— Directions —
Your response should be every line of the data, written out exactly.

** Information supplied follows **

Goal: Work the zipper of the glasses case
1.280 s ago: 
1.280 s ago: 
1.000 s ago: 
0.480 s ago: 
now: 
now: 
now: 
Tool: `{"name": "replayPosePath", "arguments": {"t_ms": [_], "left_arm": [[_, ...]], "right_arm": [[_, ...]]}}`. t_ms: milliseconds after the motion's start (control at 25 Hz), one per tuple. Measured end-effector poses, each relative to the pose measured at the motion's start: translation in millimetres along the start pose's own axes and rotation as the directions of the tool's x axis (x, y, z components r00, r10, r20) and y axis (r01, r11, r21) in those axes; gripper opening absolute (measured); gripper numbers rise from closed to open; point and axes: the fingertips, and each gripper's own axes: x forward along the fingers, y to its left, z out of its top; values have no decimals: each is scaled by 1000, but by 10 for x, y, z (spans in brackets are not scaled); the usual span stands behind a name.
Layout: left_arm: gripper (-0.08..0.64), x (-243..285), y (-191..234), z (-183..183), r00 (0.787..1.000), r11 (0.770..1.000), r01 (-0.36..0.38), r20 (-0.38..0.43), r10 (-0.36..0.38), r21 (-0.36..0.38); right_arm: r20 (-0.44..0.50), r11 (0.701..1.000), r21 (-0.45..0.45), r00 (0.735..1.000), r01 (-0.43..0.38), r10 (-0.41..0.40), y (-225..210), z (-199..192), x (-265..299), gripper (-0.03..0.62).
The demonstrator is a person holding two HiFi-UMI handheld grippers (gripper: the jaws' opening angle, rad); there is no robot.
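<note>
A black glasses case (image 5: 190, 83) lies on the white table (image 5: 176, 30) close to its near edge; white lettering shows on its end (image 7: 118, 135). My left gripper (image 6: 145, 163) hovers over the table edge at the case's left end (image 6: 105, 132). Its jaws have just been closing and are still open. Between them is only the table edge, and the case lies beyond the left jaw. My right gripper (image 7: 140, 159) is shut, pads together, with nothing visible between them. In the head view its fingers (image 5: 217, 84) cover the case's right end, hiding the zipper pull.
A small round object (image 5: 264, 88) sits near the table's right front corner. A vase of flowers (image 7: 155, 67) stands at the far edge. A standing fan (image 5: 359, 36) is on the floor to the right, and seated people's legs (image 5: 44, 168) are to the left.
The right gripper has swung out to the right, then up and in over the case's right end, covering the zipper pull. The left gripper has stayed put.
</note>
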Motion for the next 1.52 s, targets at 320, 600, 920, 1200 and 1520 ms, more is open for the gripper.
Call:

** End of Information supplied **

— Solution —
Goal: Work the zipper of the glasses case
1.280 s ago: 
1.280 s ago: 
1.000 s ago: 
0.480 s ago: 
now: 
now: 
now: 
Tool: `{"name": "replayPosePath", "arguments": {"t_ms": [_], "left_arm": [[_, ...]], "right_arm": [[_, ...]]}}`. t_ms: milliseconds after the motion's start (control at 25 Hz), one per tuple. Measured end-effector poses, each relative to the pose measured at the motion's start: translation in millimetres along the start pose's own axes and rotation as the directions of the tool's x axis (x, y, z components r00, r10, r20) and y axis (r01, r11, r21) in those axes; gripper opening absolute (measured); gripper numbers rise from closed to open; point and axes: the fingertips, and each gripper's own axes: x forward along the fingers, y to its left, z out of its top; values have no decimals: each is scaled by 1000, but by 10 for x, y, z (spans in brackets are not scaled); the usual span stands behind a name.
Layout: left_arm: gripper (-0.08..0.64), x (-243..285), y (-191..234), z (-183..183), r00 (0.787..1.000), r11 (0.770..1.000), r01 (-0.36..0.38), r20 (-0.38..0.43), r10 (-0.36..0.38), r21 (-0.36..0.38); right_arm: r20 (-0.44..0.50), r11 (0.701..1.000), r21 (-0.45..0.45), r00 (0.735..1.000), r01 (-0.43..0.38), r10 (-0.41..0.40), y (-225..210), z (-199..192), x (-265..299), gripper (-0.03..0.62).
The demonstrator is a person holding two HiFi-UMI handheld grippers (gripper: the jaws' opening angle, rad); there is no robot.
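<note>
A black glasses case (image 5: 190, 83) lies on the white table (image 5: 176, 30) close to its near edge; white lettering shows on its end (image 7: 118, 135). My left gripper (image 6: 145, 163) hovers over the table edge at the case's left end (image 6: 105, 132). Its jaws have just been closing and are still open. Between them is only the table edge, and the case lies beyond the left jaw. My right gripper (image 7: 140, 159) is shut, pads together, with nothing visible between them. In the head view its fingers (image 5: 217, 84) cover the case's right end, hiding the zipper pull.
A small round object (image 5: 264, 88) sits near the table's right front corner. A vase of flowers (image 7: 155, 67) stands at the far edge. A standing fan (image 5: 359, 36) is on the floor to the right, and seated people's legs (image 5: 44, 168) are to the left.
The right gripper has swung out to the right, then up and in over the case's right end, covering the zipper pull. The left gripper has stayed put.
</note>
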Motion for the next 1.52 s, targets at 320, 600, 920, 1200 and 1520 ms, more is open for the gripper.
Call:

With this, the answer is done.